Students in the new Archer Dietetics Foods Lab

Newly-opened Archer Dietetics Foods Lab to benefit AU's growing dietetics program

Published on Oct. 14, 2022
College of Nursing & Health Sciences

As the name indicates, the new Archer Dietetics Foods Lab will benefit the dietetics program at Ashland University.

But it should also be a positive for the rest of the university, the community and even other Ohio colleges.

“We envision using this space for other things because it’s not all about dietetics,” Denise Reed, director of AU’s dietetics program, said recently in the 2,000-square-foot renovation with the other full-time dietetics faculty member, David Vanata.

The new lab opened at the start of the semester on the lower level of the John C. Myers Convocation Center in the former Accent Room restaurant space and already has been the site of two introductory nutrition classes.

The facility has eight instructional stations, a teaching station, flexible preparation tables and a sizable pantry area. It coincides with the dietetics program’s 10th graduating class this academic year.

“The dietetics program now has a facility that is commensurate with the quality of instruction,” said Rick Ewing, vice president of operations and planning at AU. “This lab may also be used in a variety of ways, including cooking classes and culinary demonstrations.”

Designed by the DesignGroup Architects and constructed by the Adena Corp., the project took about eight months to complete and cost around $900,000 with a large portion of the funds gifted by donors Bob and Jan Archer.

“We are grateful to Bob and Jan Archer for funding our new dietetics foods lab at Ashland University,” AU President Carlos Campo said. “This new lab is a state-of-the-art facility that will help students along their career paths for years to come. We know that dietetics is a growing field in the U.S., and promoting healthy lifestyles is part of our emphasis on wellness at AU.”

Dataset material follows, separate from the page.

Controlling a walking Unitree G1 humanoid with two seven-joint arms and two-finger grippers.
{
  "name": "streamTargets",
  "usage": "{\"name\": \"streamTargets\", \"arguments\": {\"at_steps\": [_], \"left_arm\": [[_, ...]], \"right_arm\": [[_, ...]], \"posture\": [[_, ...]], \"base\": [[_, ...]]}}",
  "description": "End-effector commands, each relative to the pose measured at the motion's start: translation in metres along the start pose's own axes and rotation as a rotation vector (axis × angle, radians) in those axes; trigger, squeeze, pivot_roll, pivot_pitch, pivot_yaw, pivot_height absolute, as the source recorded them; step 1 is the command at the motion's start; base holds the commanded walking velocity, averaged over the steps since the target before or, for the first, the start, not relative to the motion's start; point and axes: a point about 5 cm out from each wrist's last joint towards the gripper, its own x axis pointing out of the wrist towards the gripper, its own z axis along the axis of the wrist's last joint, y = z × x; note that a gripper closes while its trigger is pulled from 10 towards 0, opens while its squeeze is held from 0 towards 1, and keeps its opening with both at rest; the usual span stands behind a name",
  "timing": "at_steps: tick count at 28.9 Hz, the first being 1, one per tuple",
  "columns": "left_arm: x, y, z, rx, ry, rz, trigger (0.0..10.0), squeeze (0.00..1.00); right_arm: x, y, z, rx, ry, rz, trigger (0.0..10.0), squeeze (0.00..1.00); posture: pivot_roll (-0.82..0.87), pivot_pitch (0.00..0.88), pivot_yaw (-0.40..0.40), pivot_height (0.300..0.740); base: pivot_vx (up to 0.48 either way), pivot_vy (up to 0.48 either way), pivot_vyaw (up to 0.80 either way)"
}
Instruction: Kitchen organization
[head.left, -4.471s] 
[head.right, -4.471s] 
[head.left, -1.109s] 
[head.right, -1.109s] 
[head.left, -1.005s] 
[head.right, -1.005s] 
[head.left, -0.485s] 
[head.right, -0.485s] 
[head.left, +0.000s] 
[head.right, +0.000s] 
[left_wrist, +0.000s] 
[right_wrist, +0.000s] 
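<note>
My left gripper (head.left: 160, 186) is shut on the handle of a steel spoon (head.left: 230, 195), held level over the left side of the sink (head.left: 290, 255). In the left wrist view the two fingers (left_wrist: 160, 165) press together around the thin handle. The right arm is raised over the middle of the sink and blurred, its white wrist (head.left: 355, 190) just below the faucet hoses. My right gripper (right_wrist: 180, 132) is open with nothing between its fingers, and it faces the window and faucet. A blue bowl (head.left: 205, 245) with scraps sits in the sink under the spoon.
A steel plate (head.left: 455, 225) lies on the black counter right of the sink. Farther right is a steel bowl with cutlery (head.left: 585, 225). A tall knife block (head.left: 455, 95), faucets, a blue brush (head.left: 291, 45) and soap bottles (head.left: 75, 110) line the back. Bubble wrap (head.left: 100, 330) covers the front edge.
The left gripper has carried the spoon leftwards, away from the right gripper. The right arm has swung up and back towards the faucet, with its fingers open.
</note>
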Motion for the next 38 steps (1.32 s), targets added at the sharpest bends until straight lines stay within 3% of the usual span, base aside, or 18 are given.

As a program to promote wellness on campus, the new foods lab was used recently for interested faculty and staff to learn about preparing budget-friendly meals.

Like that event, Reed and Vanata said anything taking place in the lab will be run by one or both of them or dietetics students.

“We will make them experiential learning experiences for our students,” Reed said.

That’s just one of the many ways the lab will help the dietetics program.

Being able to teach students in a space utilizing equipment they will see when they get into a professional dietetics field is another advantage.

Vanata said the space where they were teaching at the Kates Center was antiquated and was a difficult selling point for recruiting students.

“This is going to be a tremendous recruiting tool for us,” Vanata said. “It also shows the university believes in the program.”

While they expect the new lab to help grow the numbers, Reed and Vanata said its accreditation only allows for about 100 dietetics majors. The program went through accreditation last year, so it is accredited through 2028.

That doesn’t mean no more than 100 students can use the lab during an academic year. Lots of students with other majors are taking the introductory nutrition classes in the lab this semester and a dietetics minor is returning, according to Reed and Vanata.

“If all goes to plan, as early as next year, students can start taking the classes for a dietetics minor,” Reed said. “It allows a lot of our other health science majors to minor in it and business majors who want to go into the hospitality/food field.”

“Even sport management majors want to minor in it,” Vanata said. “I can see that minor getting big.”

They’re also looking to add a lab component for hospitality classes next academic year and the physician assistant program is interested in dietetics doing some nutrition classes with hands-on work, Reed said.

And they are also looking into meal-prep classes for student-athletes, Vanata added.

Even classes where the cooking equipment isn’t needed, Reed and Vanata said they want them to take place in the lab as much as possible. Most dietetics classes without cooking are now taught at the Rec Center.

More than a bachelor’s degree is needed to become a certified dietitian, which includes not only clinical dietitians in hospitals and nursing homes but also dietitians who work with eating disorders and sports nutrition. A supervised internship and a graduate degree also are required after earning a bachelor’s degree.

“We are the foundation,” Reed said. “Our job is to get our students ready for the next step toward that credential.”

Ashland University administrators have heard from larger universities that they want AU grads because of how good they are, according to Reed and Vanata.

“We’ve always known that we’ve had strong graduates,” Vanata said. “The schools they are doing internships at are top-notch programs and they are asking for our students to sign up. All the other places (with dietetics graduate programs and internships) regionally know about us and respect our students.”

The new foods lab should produce even more quality students from AU, which will help the larger universities’ dietetics graduate programs.

And for some students, going through a dietetics undergrad program at a smaller university like Ashland is something they prefer. It allows them a better chance to receive more personal instruction and to participate in a sport or another extracurricular than at a larger school. AU is one of the few smaller universities in Ohio with a dietetics program, Reed said.

With more jobs than dietitians to fill them, the dietetics field is growing and having a new state-of-the-art foods lab should help AU and its dietetics program thrive.

“Nutrition education is in demand,” Vanata said. “Nutrition touches every aspect of life.”